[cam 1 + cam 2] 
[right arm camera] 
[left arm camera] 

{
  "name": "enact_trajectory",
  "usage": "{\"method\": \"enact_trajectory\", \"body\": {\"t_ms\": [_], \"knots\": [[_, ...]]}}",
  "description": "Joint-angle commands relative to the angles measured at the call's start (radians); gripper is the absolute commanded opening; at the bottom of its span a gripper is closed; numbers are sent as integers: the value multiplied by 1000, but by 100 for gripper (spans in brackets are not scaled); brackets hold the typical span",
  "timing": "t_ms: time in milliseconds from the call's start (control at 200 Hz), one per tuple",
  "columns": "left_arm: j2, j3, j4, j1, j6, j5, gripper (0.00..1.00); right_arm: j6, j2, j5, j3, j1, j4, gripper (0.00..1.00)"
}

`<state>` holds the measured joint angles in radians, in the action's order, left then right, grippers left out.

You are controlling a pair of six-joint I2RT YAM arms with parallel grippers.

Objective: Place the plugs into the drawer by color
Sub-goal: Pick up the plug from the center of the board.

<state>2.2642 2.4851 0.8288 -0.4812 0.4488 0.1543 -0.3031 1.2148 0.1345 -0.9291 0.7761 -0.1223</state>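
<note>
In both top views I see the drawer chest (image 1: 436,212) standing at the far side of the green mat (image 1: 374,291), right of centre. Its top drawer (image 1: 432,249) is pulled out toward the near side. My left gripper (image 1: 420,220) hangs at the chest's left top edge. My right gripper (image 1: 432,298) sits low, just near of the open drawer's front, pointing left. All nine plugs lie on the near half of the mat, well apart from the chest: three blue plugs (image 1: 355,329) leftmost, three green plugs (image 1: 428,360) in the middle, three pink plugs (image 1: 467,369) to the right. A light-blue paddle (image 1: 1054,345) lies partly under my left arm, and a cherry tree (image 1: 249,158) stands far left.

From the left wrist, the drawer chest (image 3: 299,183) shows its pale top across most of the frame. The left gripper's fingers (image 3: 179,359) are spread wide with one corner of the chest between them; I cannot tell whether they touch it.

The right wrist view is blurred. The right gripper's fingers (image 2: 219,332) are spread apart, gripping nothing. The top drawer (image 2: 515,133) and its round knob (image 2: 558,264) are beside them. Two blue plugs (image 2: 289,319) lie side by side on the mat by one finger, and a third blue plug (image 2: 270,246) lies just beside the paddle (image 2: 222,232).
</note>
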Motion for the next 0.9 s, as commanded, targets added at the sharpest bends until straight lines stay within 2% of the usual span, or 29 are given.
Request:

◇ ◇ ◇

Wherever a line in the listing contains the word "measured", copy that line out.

  "description": "Joint-angle commands relative to the angles measured at the call's start (radians); gripper is the absolute commanded opening; at the bottom of its span a gripper is closed; numbers are sent as integers: the value multiplied by 1000, but by 100 for gripper (spans in brackets are not scaled); brackets hold the typical span",
`<state>` holds the measured joint angles in radians, in the action's order, left then right, grippers left out.

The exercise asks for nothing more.